Adirondackwannabe's avatar

@Judi I don’t plant anything in rows. I use beds because it cuts down on the weeds.

Cruiser's avatar

@birdland33 Thanks for the reminder on the garlic as I was bummed I wasn’t going to get a harvest this being my first summer with this plot! When do you plant yours?

Adirondackwannabe's avatar

Did anyone else that didn’t get good results notice if they had honeybees? I’m going to ask this as a question as well.

Cruiser's avatar

@Adirondackwannabe My beans and tomatoes bloomed and did fine so did the peppers. I do think my mistake was three fold. Overwatering, over crowding and the ones that failed were segregated individual plants. Everything that worked was next to or bunched in with a like plant.
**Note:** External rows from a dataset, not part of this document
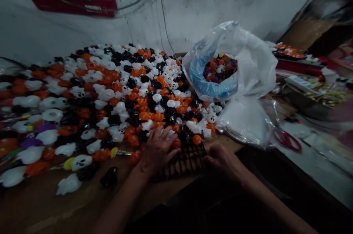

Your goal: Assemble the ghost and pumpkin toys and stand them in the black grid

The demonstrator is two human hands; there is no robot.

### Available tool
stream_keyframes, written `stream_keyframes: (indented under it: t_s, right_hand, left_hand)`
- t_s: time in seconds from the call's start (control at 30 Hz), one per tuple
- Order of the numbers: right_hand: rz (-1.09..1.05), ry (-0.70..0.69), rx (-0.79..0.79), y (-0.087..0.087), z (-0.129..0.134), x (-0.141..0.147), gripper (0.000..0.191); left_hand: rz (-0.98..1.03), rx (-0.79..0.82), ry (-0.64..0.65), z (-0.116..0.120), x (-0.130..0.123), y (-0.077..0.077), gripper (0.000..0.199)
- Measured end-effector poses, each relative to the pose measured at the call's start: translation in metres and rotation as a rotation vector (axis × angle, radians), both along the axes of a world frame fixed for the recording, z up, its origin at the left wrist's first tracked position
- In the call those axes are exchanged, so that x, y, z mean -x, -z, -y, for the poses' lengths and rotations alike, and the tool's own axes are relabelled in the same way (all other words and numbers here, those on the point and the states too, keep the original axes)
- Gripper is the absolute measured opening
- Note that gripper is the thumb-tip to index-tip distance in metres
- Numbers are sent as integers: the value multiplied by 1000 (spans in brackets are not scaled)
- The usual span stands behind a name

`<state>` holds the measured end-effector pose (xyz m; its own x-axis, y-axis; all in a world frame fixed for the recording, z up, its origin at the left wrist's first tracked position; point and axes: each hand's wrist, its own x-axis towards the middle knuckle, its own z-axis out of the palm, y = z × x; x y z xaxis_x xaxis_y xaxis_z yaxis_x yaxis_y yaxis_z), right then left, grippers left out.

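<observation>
My left hand (157, 149), its fingers spread, reaches over the near edge of a large pile of small orange, white and black figures (143, 105), touching some of them. Under and right of it lies a dark slotted rack (187, 160) on the brown table (49, 212). At the rack's right edge is my right hand (220, 160), fingers curled together; whatever they pinch is too small and dark to name. An orange ball-shaped piece (196, 139) sits at the rack's far edge. A black figure (109, 177) lies apart at the left.
A clear bag with a blue inner rim (212, 87) holds small colourful pieces behind the pile's right side. Flat clear plastic bags (245, 120) lie before it, beside red-handled scissors (289, 141). Further right stand trays and a cardboard box (306, 35). A wall is behind.
</observation>
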<state>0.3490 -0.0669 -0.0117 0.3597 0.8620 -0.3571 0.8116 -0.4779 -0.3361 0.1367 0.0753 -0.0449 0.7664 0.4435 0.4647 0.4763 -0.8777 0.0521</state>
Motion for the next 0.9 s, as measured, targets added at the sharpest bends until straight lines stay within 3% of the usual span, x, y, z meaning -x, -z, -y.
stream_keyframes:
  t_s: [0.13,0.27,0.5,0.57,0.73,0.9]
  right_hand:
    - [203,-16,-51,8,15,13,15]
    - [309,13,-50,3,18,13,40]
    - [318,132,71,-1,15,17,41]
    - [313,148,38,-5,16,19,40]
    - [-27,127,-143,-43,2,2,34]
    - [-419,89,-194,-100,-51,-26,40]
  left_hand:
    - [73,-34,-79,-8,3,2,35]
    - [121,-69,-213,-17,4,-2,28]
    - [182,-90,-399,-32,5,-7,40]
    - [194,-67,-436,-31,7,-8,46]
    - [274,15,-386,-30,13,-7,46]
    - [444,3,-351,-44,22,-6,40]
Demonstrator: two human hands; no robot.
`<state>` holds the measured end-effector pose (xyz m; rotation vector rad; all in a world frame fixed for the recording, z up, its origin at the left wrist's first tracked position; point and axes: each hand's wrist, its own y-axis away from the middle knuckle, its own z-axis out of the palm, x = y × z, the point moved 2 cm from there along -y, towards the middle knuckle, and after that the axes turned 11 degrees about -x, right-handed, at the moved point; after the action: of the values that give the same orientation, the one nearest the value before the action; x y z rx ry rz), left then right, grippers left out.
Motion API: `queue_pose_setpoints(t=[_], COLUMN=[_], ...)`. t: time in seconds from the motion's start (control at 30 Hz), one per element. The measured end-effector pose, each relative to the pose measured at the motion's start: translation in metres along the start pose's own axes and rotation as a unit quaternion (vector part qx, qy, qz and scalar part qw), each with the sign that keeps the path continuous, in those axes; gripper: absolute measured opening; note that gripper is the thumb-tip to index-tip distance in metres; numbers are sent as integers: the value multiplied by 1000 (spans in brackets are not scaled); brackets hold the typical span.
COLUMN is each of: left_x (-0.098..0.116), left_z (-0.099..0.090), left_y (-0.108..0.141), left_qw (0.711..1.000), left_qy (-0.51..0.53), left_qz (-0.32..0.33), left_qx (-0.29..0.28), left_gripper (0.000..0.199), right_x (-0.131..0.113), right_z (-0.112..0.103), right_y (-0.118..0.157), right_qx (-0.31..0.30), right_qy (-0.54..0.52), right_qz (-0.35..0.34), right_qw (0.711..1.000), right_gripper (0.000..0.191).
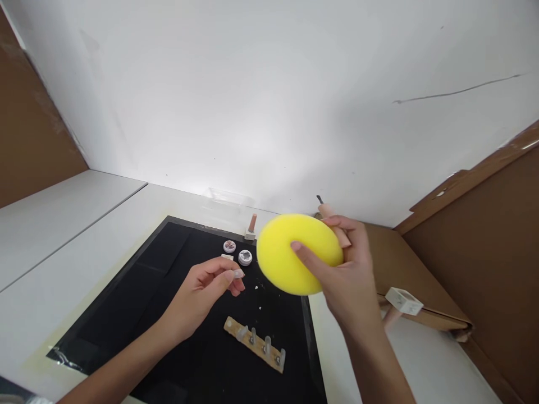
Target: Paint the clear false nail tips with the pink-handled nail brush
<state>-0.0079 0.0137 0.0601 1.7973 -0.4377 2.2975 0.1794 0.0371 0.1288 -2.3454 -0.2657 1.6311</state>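
My right hand (351, 269) grips a round yellow sponge (278, 255), its thumb pressed on the front face. The same hand holds a nail polish brush (332, 221) by its pink cap, dark bristles pointing up and left. My left hand (210, 286) is held in a pinch over the black mat, apart from the sponge. A small pale, shiny piece shows at its fingertips; I cannot tell whether it is a loose false nail. Below, a cardboard strip (252, 345) carries several clear nail tips standing up on it.
Two small round pots (245, 257) sit on the black mat (185, 314). Behind them stands a pink-capped nail polish bottle (250, 233); another bottle (404, 301) is at the right by a cardboard box (391, 258). A clear tray (229, 197) lies against the white back wall.
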Motion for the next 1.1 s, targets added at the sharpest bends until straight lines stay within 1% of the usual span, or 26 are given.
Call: queue_pose_setpoints(t=[0.03, 0.1, 0.17, 0.23, 0.27, 0.33, 0.4, 0.47, 0.6, 0.67, 0.7, 0.77, 0.87, 1.0, 1.1], left_x=[1, 1, 1, 1, 2, 2, 3, 3, 2, 1, 1, 2, 3, 6, 10], left_z=[0, 1, 2, 3, 4, 4, 4, 4, 5, 5, 6, 6, 6, 7, 8], left_y=[0, -1, -1, -2, -3, -3, -3, -3, -2, -2, -1, 0, 2, 5, 6], left_qw=[1000, 1000, 998, 996, 995, 992, 989, 987, 986, 989, 990, 994, 998, 999, 999], left_qy=[8, 29, 54, 80, 92, 115, 136, 147, 150, 139, 130, 108, 67, 14, -16], left_qz=[-4, -9, -16, -27, -33, -45, -50, -53, -56, -46, -38, -22, -3, 25, 37], left_qx=[2, 2, -1, -6, -8, -17, -25, -34, -38, -32, -28, -20, -17, -19, -6], left_gripper=[15, 15, 15, 15, 15, 16, 17, 17, 16, 16, 15, 15, 14, 15, 14], right_x=[3, 13, 25, 39, 46, 57, 60, 54, 20, -1, -9, -20, -25, -24, -25], right_z=[-5, -13, -17, -17, -16, -14, -12, -10, 2, 12, 18, 28, 38, 42, 42], right_y=[-4, -11, -16, -18, -19, -21, -22, -21, -8, 4, 11, 22, 30, 30, 31], right_qx=[-23, -120, -217, -307, -329, -347, -342, -320, -254, -228, -213, -197, -170, -162, -158], right_qy=[20, 87, 193, 276, 289, 306, 315, 320, 310, 253, 239, 240, 224, 198, 182], right_qz=[9, 50, 73, 66, 65, 61, 52, 33, -21, -101, -136, -200, -242, -261, -276], right_qw=[999, 988, 954, 908, 896, 884, 884, 891, 916, 935, 937, 929, 929, 931, 931], right_gripper=[37, 32, 26, 21, 19, 18, 17, 13, 4, 3, 5, 10, 13, 18, 21])
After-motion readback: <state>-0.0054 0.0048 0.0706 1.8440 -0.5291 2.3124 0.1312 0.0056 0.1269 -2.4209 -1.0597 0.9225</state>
I had bees….not as much as I am used to seeing either though.

Hibernate's avatar

I had a few problems but we managed.

WillWorkForChocolate's avatar

Fluther, Fluther, how does your garden grow?
With silver bells and cockle shells and jellies all in a row!

Neizvestnaya's avatar

Mother was astounded she had only a handful of puny tomatoes. We didn’t notice any bees either but it’s so hot here, maybe it’s just not a tomato friendly environment.
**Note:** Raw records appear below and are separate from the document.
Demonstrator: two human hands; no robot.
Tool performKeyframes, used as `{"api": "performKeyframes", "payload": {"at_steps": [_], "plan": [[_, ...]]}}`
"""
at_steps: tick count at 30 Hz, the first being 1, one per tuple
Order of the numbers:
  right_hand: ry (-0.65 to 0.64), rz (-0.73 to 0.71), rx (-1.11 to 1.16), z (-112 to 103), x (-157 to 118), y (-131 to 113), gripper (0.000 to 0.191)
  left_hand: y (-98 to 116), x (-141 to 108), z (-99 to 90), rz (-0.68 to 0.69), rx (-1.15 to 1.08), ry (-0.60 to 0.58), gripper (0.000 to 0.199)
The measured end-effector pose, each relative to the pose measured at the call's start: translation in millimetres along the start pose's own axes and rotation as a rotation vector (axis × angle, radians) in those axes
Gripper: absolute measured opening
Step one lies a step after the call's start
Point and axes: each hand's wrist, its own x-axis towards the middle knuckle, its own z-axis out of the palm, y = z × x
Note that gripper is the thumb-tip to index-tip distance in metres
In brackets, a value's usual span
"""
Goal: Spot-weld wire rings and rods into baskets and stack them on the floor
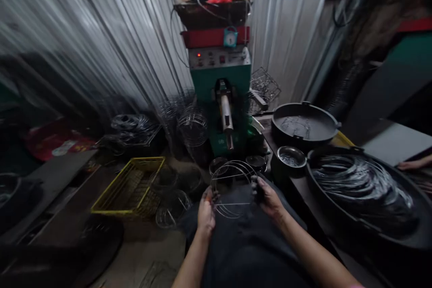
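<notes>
Above my lap, a round frame of thin metal wire [232, 204] is held between both hands. It has several curved rings and straight crosswires. My left hand [206, 213] is closed on its left side, with a bit of orange showing near the thumb. On the opposite side, my right hand [270, 198] grips the frame, its fingertips covered in something dark. Beyond the frame stands a green machine [221, 76] with a metal arm [226, 114] pointing toward me; the frame is apart from that arm.
On the right are a large black pan of wire rings [364, 184], a small metal bowl [292, 156] and another black pan [305, 121]. A co-worker's hand [413, 164] shows at the right edge. A yellow basket [126, 184] and wire frames [173, 207] sit left.
</notes>
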Motion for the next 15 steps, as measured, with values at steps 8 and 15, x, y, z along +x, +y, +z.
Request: {"api": "performKeyframes", "payload": {"at_steps": [8, 15], "plan": [[0.026, -0.097, -0.147, 9.1, -0.4, 38.1, 0.033, -11.6, -43.6, 18.3, 0.310, 0.600, -0.450, 0.046], [0.153, -0.514, -1.322, -38.9, 14.6, -26.7, 0.022, -32.2, -39.2, 23.6, 0.092, 0.491, -0.425, 0.060]]}}
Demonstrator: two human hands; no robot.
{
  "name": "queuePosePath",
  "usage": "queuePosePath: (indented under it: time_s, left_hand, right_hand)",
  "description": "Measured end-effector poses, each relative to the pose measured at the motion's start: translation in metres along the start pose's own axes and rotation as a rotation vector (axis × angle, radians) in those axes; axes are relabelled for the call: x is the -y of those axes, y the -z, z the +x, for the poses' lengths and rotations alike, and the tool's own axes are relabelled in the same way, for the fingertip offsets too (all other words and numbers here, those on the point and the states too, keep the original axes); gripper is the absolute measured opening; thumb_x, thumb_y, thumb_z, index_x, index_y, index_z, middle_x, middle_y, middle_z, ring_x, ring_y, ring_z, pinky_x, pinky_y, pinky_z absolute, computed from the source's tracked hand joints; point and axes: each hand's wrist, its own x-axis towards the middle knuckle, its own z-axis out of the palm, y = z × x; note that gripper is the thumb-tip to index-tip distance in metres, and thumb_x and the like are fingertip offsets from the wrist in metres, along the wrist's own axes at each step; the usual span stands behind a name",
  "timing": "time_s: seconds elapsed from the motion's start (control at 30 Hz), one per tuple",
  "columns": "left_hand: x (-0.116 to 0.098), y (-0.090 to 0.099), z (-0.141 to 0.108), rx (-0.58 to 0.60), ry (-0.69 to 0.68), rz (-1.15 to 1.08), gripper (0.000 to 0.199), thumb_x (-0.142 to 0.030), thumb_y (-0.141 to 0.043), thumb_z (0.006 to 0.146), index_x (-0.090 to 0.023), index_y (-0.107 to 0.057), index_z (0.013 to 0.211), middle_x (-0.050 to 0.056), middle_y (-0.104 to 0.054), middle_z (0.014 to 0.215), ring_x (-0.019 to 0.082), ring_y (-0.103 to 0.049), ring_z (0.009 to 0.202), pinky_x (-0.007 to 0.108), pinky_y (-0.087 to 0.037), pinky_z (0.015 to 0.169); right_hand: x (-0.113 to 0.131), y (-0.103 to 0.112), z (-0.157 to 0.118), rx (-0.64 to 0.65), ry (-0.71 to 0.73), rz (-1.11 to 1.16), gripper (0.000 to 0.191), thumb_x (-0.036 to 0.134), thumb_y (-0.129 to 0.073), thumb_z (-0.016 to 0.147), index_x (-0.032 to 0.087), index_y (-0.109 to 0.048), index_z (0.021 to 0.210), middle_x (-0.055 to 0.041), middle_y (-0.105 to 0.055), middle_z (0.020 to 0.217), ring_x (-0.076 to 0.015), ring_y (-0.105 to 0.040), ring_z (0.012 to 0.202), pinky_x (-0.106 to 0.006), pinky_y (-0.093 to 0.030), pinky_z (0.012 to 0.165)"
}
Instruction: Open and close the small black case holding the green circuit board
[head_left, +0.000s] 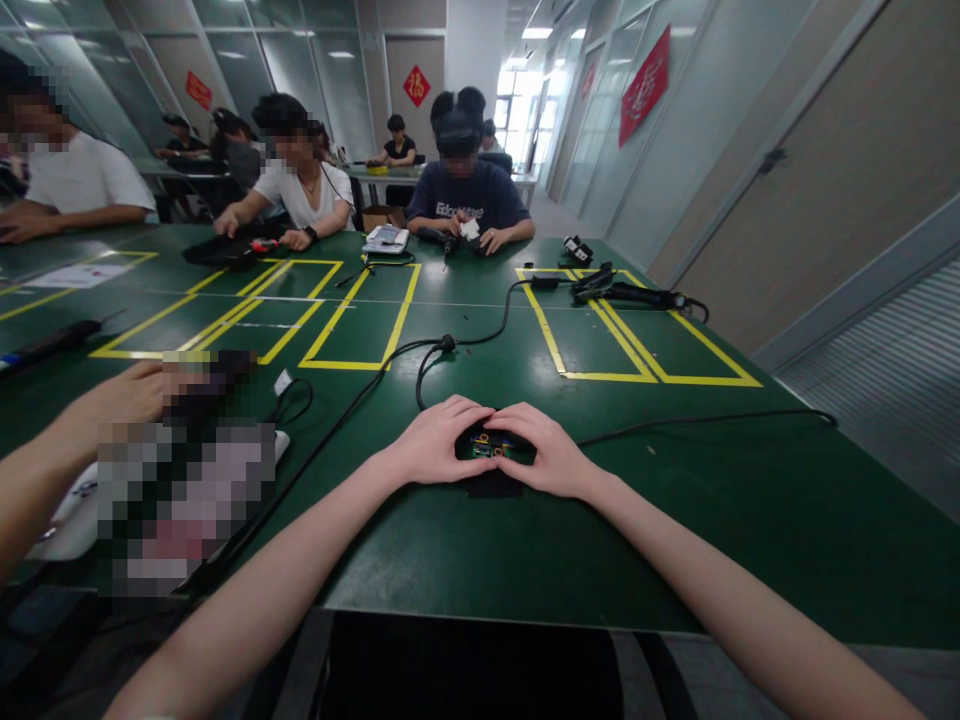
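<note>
A black housing (pixel 495 487) with an exposed green circuit board (pixel 484 451) and small yellow and coloured parts lies low over the table in front of me. My left hand (pixel 435 442) curves round its left side, and my right hand (pixel 551 450) curves round its right side. Thumbs meet at the near edge and fingertips meet at the far edge, so both hands are closed on it. Much of the housing is hidden under my fingers. What the fingertips press exactly is too small to tell.
A black cable (pixel 409 347) crosses the green table (pixel 465 560); another cable (pixel 697 420) runs right. At left, a co-worker's hand (pixel 127 405) rests near a blurred item. Yellow tape frames (pixel 345 365), a black tool (pixel 637 294) and a white device (pixel 385 240) lie farther off. Several people sit around.
</note>
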Motion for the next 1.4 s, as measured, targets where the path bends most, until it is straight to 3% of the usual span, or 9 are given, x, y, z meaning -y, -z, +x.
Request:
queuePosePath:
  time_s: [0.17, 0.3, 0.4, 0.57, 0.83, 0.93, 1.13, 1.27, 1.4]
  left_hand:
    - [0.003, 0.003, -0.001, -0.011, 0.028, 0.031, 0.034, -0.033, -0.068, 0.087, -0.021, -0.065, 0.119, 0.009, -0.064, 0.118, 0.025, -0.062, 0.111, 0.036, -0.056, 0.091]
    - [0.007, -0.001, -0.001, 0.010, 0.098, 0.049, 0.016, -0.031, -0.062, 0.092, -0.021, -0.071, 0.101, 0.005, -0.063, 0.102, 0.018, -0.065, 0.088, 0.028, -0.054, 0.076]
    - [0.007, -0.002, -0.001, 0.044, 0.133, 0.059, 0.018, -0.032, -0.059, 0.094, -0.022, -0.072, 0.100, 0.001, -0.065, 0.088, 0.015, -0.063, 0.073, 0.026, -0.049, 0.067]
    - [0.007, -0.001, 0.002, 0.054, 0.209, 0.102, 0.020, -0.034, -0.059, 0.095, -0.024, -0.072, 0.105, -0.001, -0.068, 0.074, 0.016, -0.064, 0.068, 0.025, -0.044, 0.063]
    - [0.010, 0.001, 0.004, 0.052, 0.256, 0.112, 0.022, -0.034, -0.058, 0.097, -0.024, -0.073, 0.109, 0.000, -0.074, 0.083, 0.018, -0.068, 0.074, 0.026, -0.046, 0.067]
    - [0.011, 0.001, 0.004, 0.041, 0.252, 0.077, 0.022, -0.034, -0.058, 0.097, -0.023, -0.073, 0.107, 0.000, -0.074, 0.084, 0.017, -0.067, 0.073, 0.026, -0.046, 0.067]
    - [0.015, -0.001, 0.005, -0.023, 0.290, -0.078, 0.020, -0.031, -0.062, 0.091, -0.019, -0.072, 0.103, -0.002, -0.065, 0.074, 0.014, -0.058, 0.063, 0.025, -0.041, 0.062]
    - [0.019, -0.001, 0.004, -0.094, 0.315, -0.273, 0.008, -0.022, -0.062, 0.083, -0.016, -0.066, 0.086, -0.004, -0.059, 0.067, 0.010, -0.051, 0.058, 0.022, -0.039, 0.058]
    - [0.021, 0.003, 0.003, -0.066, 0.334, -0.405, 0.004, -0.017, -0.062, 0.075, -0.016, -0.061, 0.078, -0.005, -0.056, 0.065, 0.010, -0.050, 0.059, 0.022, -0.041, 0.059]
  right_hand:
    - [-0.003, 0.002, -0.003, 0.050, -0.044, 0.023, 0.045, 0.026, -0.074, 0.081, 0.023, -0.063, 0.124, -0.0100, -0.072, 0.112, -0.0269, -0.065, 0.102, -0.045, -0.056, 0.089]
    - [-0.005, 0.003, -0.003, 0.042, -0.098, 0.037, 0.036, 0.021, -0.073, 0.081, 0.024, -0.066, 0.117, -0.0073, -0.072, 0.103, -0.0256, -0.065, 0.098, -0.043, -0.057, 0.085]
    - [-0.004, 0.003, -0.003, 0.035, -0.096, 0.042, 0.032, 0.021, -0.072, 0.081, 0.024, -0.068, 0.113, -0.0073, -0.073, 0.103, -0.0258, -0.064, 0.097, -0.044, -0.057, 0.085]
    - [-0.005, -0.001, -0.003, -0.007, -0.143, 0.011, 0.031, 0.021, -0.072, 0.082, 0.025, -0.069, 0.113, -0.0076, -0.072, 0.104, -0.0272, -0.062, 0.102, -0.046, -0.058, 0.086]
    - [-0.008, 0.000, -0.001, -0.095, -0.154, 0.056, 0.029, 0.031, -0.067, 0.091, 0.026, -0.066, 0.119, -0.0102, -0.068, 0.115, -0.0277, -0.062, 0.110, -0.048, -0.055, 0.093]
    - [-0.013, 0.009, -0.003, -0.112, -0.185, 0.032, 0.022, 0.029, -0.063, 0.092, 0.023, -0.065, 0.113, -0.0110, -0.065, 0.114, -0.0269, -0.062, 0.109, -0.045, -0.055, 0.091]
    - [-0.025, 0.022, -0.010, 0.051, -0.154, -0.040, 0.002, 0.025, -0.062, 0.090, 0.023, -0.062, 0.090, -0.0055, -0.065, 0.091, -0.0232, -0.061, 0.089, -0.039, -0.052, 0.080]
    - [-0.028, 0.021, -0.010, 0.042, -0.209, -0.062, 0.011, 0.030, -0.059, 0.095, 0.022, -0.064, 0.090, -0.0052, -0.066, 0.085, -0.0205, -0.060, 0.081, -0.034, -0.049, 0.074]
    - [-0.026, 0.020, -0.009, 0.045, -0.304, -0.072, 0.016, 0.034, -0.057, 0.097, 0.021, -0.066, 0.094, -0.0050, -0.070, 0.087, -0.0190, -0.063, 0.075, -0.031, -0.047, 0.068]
Plants did great. We took to growing sweet potato plants by sticking chunks of the potato with toothpicks and partially submerging this in water. They grew beautiful and fast enough to plant in dirt where they bloomed into big plush greens- might be sweet spuds later.

YoBob's avatar

Alas, after a fairly nice tomato harvest along with a couple of good harvests of rainbow chard early in the season, my garden has basically burned the heck up in the outrageously hot and dry summer we have had this year.

incendiary_dan's avatar

My garden has had mixed success. I think I planted all my pumpkins a bit late, but they’re finally producing a lot. The corn had trouble fully pollinating some of the ears, I think due to the heat wave that hit right in the middle of the pollination period. Lots of ears per plant, though. The beans are finally vining over everything now, and the tomato plants that I didn’t think would do well are producing.

I plan to plant some radishes and cabbage soon, and next year I’m including a bunch of zucchini and more of the Three Sisters mounds (which the zucchini will be the squash part for some of them. I’m also hoping to move this fall to some place where I can have a garden at least three times as large.